The other tradeoff that’s often involved with Probabilistic Data Structures is performance, but we’ll mostly be looking at accuracy, functionality and storage efficiency.
So we have two questions that we wanted to ask here: “how many sheep have I seen?” is the first one, and a data structure or an algorithm that we can use for that, which comes from the probabilistic data structures family, is called the Hyperloglog. What that does is it approximates distinct items. Basically, it guesses at the cardinality of a set based on not actually storing the data but hashing the data and storing information about it. There’s some pros and cons to this - the way the Hyperloglog works is that it’s going to run all the data through some hash functions and it’s going to look at the longest number of leading zeros in what results from that. It’s going to hash everything to a zero or one binary sequence and look for the longest sequence of leading zeros.

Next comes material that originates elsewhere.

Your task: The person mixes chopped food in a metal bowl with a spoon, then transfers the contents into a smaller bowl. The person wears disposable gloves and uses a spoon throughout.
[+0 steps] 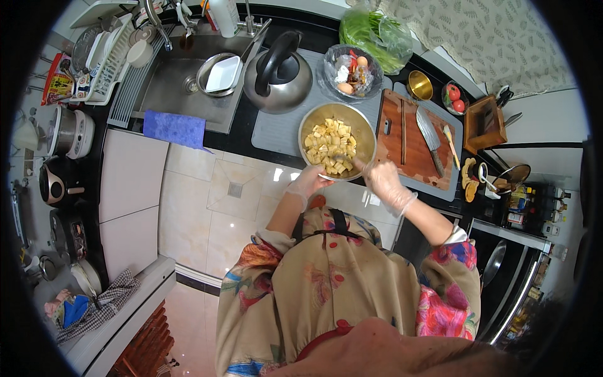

There’s a formula that we’ll look at but don’t need to understand which will enable us to determine if we’ve seen however many items before. It will allow us to guess the cardinality of the set with reasonable accuracy.
The benefits here are that the Hyperloglog has a similar interface to a set: we can add things to it, and we can ask it how many things are in there. It’s going to save a lot of space, because we’re using a hashing function, so it’ll come down to a fixed size data structure no matter how much data we put in there.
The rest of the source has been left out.